Hillel Halkin, Yehuda Halevi, Schocken, 2010.
Hillel Halkin’s long-awaited biography of Halevi does not disappoint. A wonderful work that captures both the heroism and profundity in Halevi’s life and thought.
From the Publisher:
A masterly biography of Yehuda Halevi, one of the greatest of Hebrew poets and a shining example of the synthesis of religion and culture that defined the golden age of medieval Spanish Jewry.
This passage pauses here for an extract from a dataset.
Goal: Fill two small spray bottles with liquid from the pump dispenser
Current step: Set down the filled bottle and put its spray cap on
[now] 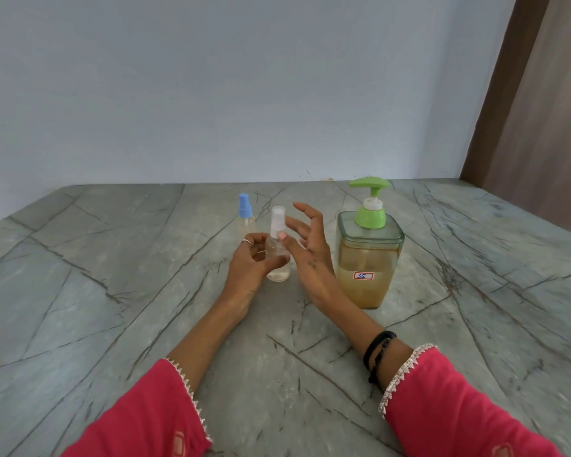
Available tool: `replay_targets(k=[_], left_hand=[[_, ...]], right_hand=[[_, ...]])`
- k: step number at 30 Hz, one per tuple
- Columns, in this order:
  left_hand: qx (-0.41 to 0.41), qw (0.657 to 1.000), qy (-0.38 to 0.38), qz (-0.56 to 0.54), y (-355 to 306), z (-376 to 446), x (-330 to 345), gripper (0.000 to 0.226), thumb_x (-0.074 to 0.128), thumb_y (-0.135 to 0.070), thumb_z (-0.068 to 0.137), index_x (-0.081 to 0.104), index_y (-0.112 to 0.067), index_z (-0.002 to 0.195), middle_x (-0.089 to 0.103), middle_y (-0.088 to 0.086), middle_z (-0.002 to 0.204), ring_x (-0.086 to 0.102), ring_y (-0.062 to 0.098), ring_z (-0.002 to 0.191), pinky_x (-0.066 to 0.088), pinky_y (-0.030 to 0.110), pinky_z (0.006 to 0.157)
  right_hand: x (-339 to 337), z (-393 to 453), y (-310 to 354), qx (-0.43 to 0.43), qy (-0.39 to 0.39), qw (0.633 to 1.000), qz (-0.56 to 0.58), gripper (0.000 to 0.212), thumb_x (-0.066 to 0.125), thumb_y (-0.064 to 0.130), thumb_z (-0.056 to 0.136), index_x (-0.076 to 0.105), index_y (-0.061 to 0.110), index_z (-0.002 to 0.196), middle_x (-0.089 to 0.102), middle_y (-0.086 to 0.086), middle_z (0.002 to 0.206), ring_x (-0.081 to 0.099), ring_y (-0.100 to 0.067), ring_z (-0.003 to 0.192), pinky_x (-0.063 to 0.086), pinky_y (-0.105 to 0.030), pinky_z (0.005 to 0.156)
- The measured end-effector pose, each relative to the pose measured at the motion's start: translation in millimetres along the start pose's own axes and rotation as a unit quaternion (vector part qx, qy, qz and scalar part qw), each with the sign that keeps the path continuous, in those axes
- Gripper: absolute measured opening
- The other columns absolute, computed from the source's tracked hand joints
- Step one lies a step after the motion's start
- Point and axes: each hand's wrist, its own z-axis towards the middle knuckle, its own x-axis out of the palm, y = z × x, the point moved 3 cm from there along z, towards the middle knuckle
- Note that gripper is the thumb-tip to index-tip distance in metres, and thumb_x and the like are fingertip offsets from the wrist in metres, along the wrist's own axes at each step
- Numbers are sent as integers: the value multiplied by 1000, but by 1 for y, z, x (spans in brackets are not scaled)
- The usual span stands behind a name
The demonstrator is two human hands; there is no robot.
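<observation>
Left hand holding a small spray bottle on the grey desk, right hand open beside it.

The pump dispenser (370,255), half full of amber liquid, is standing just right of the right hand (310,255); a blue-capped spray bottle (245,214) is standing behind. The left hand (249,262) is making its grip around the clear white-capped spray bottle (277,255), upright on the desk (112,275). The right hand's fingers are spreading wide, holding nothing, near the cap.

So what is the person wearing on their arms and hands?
Both arms end in pink sleeves trimmed with pale, pointed lace at the cuffs. The right wrist carries black bands just above the cuff. The left hand has a thin silver ring on one finger. The right hand wears no ring that shows, but has a small dark marking on its back.
</observation>
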Motion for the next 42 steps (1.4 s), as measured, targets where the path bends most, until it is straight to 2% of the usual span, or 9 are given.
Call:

Like Maimonides, with whom he contrasts sharply, Yehuda Halevi spanned multiple worlds. Poet, philosopher, and physician, he is known today for both his religious and secular verse, including his famed “songs of Zion,” and for The Kuzari, an elucidation of Judaism in dialogue form. Hillel Halkin brilliantly evokes the fascinating world of eleventh- and twelfth-century Andalusian Spain in which Halevi lived and discusses the influences that formed him. Relying on the astonishing discoveries of the Cairo Geniza, he pieces together the mystery of Halevi’s last days, with its fateful voyage to Palestine, which became a haunting legend.
An acclaimed writer and translator, Halkin builds his account of Halevi’s life and death on his magnificent translations of Halevi’s poems. He places The Kuzari within the wider context of Jewish thought and explains why, more perhaps than any other medieval Jewish figure, Halevi has become an inspirational yet highly controversial figure in modern Jewish and Israeli intellectual life.